Were perma-death the games only gimmick, the experience might prove unbearable. But Spelunky has a second trick up its sleeve: each level is procedurally generated. No two play-throughs are remotely alike, and as such the game comes to feel more like a simulation than a vanilla platformer.
The levels are completely destructible, and every object can be lifted and thrown: rocks, skulls, corpses, and even the maidens you rescue to replenish your health. If your aim is true, a distressed damsel can be a deadly weapon.
The emergent possibilities are intoxicating. Instead of memorising the location of ghouls and goodies, you find yourself becoming acquainted with how the world works; how to make the most of running jumps, the best ways to trigger arrow traps, and how to outwit all those witless minions. The multi-varied, never-ending sequence of on-the-fly problem-solving is compelling, and your ego gets massaged every time you exploit the rules to your advantage. Even though you'll die dozens and dozens of times in a typical play session, you'll keep coming back for more, thanks to the 'Just one more go' factor.
Veterans of Nethack, ADOM et al will recognise the formula – Spelunky is the platform action equivalent of a Roguelike, and it manifests both the pros and cons of this niche genre. There's endless variety, but that inherent randomness always works against you. If you burn through your limited supplies it's possible to get completely stuck, and this danger only increases the deeper you probe. The gems and gold bars you collect can be spent at supply shops, but there's no guarantee these randomly-placed businesses will carry the grapple ropes and wall-destroying bombs you need.

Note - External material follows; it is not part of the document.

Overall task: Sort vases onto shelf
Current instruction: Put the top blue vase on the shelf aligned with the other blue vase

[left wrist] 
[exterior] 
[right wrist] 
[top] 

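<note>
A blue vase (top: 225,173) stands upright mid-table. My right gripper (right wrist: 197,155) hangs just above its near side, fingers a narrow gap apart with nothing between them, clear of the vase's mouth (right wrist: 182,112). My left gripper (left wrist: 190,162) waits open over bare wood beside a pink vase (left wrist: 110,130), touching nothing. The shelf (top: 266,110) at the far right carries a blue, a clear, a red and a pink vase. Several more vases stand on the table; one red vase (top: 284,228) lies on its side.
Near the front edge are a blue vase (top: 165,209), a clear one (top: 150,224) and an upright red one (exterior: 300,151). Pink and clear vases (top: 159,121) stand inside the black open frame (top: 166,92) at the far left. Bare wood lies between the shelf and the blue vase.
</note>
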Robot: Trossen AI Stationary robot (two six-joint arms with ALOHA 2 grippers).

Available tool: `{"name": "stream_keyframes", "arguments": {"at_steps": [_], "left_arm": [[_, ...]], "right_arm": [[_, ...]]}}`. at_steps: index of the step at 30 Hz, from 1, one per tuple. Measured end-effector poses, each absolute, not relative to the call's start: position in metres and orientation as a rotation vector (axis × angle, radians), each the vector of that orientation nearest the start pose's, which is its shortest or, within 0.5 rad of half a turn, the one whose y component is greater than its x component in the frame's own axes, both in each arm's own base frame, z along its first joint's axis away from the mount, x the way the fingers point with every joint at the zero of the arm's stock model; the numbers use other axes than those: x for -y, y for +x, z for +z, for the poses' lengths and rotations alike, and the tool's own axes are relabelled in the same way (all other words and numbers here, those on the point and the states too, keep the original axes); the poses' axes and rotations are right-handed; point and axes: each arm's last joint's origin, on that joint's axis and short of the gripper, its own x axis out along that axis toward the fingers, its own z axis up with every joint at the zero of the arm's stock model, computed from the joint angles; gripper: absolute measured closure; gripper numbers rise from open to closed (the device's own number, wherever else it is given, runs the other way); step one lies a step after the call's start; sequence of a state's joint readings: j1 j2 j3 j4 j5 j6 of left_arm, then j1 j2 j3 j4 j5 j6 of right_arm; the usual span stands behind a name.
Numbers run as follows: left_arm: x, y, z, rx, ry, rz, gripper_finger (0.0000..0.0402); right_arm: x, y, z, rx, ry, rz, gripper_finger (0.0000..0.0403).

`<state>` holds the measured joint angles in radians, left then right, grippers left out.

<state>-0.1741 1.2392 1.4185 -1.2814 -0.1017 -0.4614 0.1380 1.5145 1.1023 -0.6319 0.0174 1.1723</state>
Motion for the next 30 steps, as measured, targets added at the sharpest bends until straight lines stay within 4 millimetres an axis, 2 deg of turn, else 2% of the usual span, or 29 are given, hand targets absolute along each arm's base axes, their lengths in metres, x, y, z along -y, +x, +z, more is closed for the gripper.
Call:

And you can't take too long to ponder any given platform-jumping challenge, as after a short while a deadly ghost appears that homes in on the tardy. Despite all its dangers, Spelunky forces you to play at a breakneck pace.
From time to time new monsters, items, structures, and mini-bosses are revealed, creating a genuine sense of exploration, even when you're replaying the same levels over and over again – even after hours of continuous play, the game always seems to have one more trick up its sleeve. A given level might be chock full of snakes, or zombies, or piranhas, or giant wasps. The odds are never in your favour, but that's the whole point. In Spelunky, suffering is addictive.
Those with flatmates/siblings/friends may also wish to dabble with the co-op and competitive deathmatch modes. While Spelunky is balanced for solo play, these multi-player modes are every bit as chaotic as Super Smash Bros. or Wrecked.
The old PC version of Spelunky is still freeware, and is definitely worth a go if you're still in two minds about this utterly unique platform game.